When we get home they're going to have to re-write the rulebooks, Chakotay thought to himself as he approached the base of the ruined Watchtower.
"Should we knock?" Byrd asked, landing lightly beside Chakotay and Farad before the large archway that served as the structure's only entrance.
"You go first," Farad urged him. "Just in case it's a trap."
"If anyone goes first it should be you," Byrd countered. "We've got loads more science officers on the ship. Losing one won't make any difference."
"We're entering the Watchtower now, Harry," Chakotay said, moving forward through the tall archway and into the darkened Watchtower, emerging into a circular atrium whose condition matched the exterior of the structure. The ship's searchlights still provided some illumination via the cracks in the walls, but the powerful torches built into the EVA suit's helmet were now invaluable.
The large room had two curves staircases on either side leading upwards to the higher floors, but these had already been thoroughly searched by both the ship's sensors and the microprobes that had been investigating the structure. Both had found nothing but empty rooms, many of which had collapsed into one another during whatever tragedy had befallen the Watchtower in the past to account for its present condition. One room towards what was left of the tower's peak appeared to contain the remains of what they guessed was communications equipment.

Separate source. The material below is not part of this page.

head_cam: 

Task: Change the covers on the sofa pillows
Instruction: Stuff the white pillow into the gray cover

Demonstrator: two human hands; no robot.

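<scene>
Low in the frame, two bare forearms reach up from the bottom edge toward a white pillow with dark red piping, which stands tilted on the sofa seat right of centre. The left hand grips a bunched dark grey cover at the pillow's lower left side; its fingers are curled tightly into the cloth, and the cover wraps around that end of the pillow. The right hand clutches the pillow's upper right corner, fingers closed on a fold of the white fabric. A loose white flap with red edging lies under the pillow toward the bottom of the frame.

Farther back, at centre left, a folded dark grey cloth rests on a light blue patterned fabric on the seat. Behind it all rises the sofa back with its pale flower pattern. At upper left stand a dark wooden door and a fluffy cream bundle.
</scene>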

On the ground floor of the tower was a ramp leading a few metres downward into the neutronium surface of the asteroid, ending in a large door that had stopped the remote probes from exploring further.

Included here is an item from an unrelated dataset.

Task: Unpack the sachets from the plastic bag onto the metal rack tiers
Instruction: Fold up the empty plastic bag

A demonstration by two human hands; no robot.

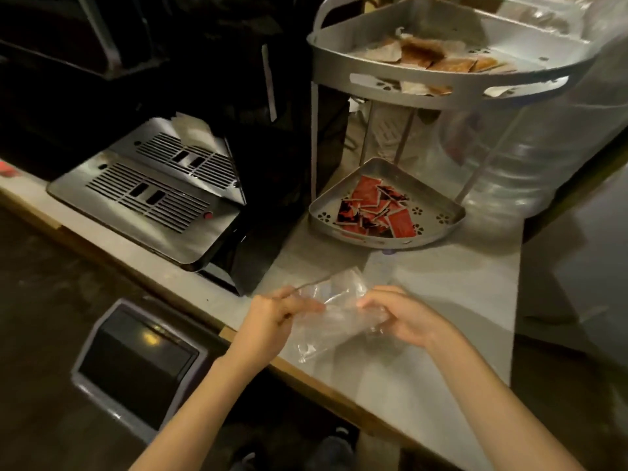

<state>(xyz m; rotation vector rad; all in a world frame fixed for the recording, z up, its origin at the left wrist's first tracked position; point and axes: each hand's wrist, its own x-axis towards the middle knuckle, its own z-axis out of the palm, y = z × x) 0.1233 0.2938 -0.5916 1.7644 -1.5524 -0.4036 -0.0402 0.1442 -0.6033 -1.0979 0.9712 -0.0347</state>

Chakotay walked slowly down the ramp, aware of the feeling of foreboding as he descended and the smooth, unblemished neutronium walls rose up either side of him. He came to a halt a few feet in front of the large door, approximately three metres in height and circular. One of the microprobes lay at the base of the door, apparently awaiting the arrival of the away-team from the ship.
"How the hell did they carve this ramp into neutronium?" Byrd said, running his gloved hands across the walls of the ramp as he descended. "We could park the whole of Starfleet out there and fire every photon torpedo we had at this thing and not even scratch the surface."
"That's what we're here to find out, lieutenant," Chakotay said, watching himself and his suit's lights reflected in the surface of the door.
"Well I'm not sure what you want me to do," Byrd said, his helmet moving around as he visually inspected the door and surrounding area. "There's no locking mechanism that I can access. There's not even a handle. And as much as it pains me to agree with Lieutenant Farad we're not exactly going to cut our way through with current Federation science."
For long moments, Chakotay remained silent, moving closer towards the door considered their situation.
"Maybe there are some things we're just not meant to see," Farad mused.
Chakotay reached out a gloved hand and pressed it against the surface. It rippled like water and vanished.
"Or perhaps you just have to knock," Byrd breathed, amazed as the three men stared into the abyss.
Shining their lights into the seemingly endless downward spiral of the tunnel beyond the door, they didn't need their tricorders to know that the tunnel bore straight down into the core of the asteroid.